▼▼▼

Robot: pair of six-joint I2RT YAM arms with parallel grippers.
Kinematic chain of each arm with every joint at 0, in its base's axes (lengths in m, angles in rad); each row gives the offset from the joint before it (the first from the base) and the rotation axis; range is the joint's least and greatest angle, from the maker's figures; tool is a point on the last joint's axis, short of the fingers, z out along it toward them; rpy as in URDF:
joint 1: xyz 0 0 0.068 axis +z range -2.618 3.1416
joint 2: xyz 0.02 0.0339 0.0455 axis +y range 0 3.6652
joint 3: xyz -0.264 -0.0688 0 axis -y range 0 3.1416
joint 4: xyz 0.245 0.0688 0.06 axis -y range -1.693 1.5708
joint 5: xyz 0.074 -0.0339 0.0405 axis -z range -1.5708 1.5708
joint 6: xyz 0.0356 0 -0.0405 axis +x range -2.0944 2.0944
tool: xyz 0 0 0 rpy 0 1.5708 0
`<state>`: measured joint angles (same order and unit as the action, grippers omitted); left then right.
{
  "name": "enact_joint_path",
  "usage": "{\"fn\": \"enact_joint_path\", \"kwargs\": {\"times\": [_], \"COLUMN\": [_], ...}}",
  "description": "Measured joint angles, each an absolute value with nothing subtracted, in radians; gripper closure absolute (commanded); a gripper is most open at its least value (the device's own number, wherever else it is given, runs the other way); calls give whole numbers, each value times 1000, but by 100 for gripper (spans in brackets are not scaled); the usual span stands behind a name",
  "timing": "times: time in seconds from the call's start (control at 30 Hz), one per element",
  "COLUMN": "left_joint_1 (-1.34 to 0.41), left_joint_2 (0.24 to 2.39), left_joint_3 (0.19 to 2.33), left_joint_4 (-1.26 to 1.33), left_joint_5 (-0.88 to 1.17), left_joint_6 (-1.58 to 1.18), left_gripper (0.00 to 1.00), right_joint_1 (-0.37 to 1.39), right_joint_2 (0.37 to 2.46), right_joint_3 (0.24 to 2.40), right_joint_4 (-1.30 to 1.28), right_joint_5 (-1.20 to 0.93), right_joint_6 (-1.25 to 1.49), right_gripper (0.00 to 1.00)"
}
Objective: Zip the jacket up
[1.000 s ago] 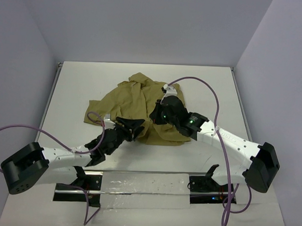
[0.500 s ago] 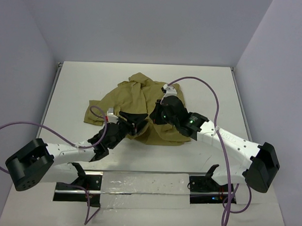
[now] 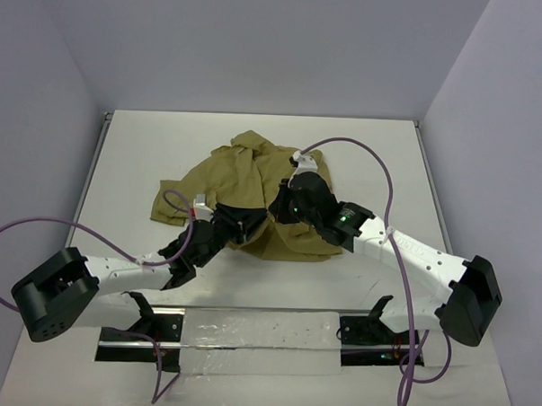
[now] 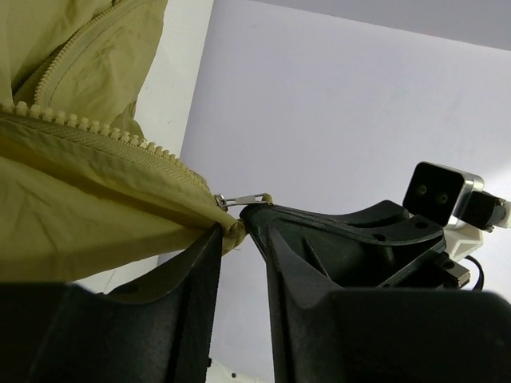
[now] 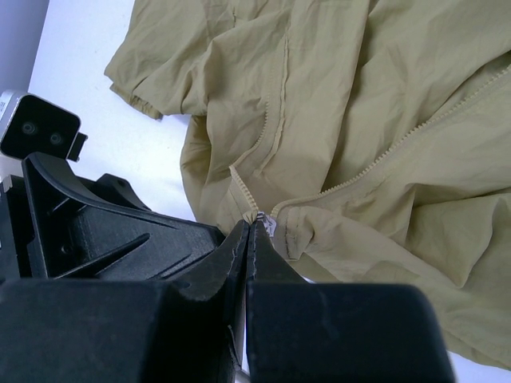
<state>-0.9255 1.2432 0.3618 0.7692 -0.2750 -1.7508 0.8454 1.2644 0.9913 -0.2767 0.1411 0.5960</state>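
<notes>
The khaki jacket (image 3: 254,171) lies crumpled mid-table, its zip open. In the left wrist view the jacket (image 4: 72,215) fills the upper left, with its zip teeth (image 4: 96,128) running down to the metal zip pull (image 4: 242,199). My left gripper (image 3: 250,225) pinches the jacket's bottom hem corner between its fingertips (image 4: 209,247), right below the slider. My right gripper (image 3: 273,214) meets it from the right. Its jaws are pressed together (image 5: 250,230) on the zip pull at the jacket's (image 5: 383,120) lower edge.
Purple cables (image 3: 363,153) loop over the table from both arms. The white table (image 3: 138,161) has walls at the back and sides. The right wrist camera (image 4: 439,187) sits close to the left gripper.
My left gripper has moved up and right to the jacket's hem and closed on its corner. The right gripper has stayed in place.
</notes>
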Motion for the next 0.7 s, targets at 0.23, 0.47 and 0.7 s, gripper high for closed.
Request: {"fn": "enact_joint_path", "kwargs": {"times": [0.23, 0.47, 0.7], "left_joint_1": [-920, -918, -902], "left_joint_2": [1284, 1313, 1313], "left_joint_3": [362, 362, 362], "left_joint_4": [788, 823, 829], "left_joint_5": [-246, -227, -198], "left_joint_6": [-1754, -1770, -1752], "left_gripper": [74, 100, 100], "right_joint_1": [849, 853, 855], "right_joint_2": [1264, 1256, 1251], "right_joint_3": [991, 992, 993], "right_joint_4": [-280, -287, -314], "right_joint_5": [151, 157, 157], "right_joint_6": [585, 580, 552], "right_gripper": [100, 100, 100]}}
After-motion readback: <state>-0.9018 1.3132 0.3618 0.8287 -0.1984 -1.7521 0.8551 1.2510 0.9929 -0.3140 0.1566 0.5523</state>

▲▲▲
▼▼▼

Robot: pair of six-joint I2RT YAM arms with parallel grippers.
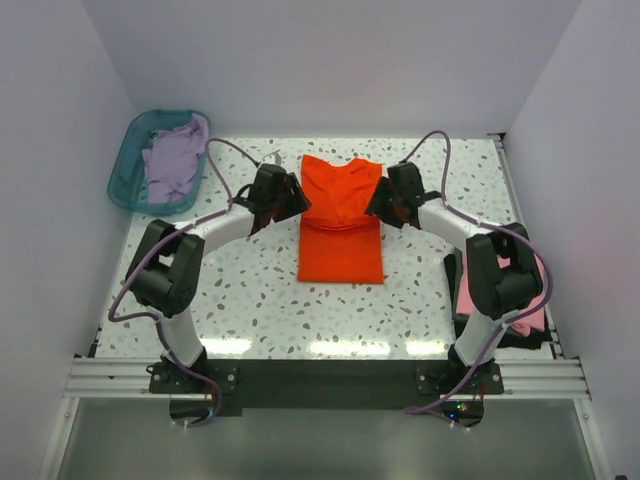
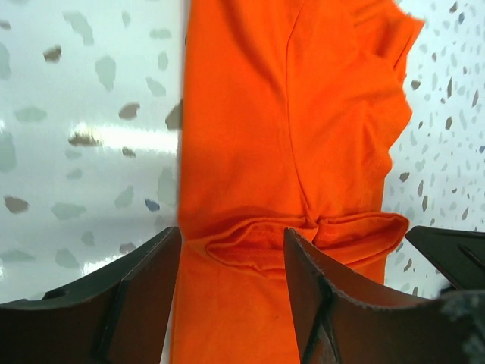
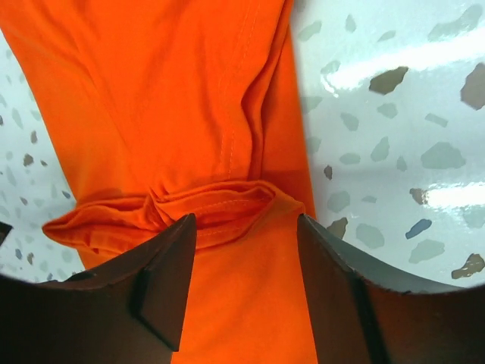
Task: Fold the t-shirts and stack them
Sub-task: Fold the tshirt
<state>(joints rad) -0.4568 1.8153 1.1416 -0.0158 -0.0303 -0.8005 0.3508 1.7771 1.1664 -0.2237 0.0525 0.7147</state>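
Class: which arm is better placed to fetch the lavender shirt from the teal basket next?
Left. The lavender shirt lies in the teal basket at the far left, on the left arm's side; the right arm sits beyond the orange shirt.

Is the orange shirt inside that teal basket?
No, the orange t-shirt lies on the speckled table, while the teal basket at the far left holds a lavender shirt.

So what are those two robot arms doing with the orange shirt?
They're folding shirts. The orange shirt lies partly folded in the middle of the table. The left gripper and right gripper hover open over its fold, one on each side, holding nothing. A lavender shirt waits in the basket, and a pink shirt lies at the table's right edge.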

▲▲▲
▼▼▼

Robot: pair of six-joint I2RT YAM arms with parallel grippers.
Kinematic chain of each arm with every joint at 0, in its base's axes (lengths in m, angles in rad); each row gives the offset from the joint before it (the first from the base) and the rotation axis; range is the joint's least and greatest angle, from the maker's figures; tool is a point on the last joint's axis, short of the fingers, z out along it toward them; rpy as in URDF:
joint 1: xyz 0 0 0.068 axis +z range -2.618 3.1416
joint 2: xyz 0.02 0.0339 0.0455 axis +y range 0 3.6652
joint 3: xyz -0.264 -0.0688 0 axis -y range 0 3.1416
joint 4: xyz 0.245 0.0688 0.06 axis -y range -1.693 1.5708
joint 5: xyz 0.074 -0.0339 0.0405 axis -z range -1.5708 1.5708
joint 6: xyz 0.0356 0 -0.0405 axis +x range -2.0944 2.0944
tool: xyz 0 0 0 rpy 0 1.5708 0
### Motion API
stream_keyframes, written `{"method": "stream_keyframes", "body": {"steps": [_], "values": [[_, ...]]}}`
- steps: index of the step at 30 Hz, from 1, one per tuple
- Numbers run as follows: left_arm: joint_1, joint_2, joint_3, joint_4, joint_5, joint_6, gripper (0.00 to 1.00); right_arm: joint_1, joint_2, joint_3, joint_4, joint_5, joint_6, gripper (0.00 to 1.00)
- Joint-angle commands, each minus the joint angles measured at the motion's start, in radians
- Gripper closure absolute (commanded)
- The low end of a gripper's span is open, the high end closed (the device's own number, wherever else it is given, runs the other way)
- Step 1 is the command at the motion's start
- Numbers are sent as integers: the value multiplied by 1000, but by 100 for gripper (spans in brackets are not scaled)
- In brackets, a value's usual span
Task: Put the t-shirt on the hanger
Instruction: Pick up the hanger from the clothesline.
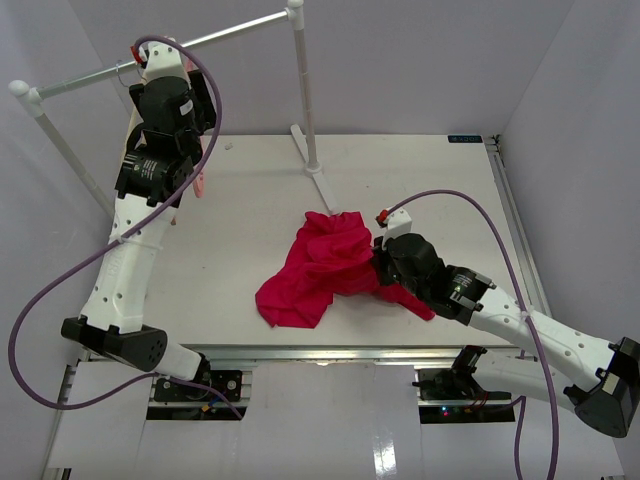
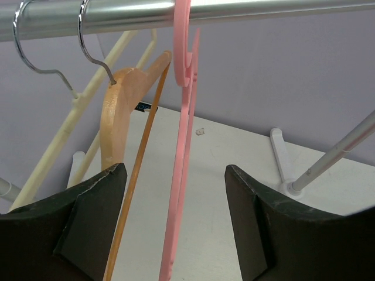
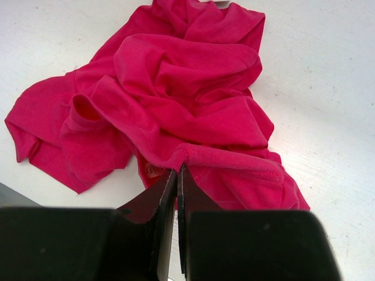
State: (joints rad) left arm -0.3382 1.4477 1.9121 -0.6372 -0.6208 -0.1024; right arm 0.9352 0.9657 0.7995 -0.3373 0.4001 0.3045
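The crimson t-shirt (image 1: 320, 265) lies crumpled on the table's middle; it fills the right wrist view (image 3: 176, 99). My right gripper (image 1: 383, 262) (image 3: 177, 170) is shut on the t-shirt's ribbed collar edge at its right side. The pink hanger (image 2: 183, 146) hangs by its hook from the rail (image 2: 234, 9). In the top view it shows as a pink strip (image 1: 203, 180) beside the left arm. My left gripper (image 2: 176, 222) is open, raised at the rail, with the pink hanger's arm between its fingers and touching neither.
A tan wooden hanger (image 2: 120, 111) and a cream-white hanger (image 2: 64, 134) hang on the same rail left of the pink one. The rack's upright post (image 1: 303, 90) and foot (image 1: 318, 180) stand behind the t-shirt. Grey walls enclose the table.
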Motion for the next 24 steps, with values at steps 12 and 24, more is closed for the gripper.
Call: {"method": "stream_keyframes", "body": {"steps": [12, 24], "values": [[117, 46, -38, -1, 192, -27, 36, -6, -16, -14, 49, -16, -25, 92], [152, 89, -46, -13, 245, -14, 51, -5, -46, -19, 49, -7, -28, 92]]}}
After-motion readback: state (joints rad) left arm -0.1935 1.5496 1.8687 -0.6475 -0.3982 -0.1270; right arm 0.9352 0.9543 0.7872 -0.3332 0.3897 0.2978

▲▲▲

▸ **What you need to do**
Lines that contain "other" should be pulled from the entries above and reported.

▸ **Solved exercise**
  "description": "Measured joint angles, each an absolute value with nothing subtracted, in radians; gripper closure absolute (commanded); a gripper is most open at its least value (the device's own number, wherever else it is given, runs the other way); calls give whole numbers, each value times 1000, but by 100 for gripper (spans in brackets are not scaled); the usual span stands behind a name",
- The low end of a gripper's span is open, the high end closed (the device's own number, wherever else it is given, runs the other way)

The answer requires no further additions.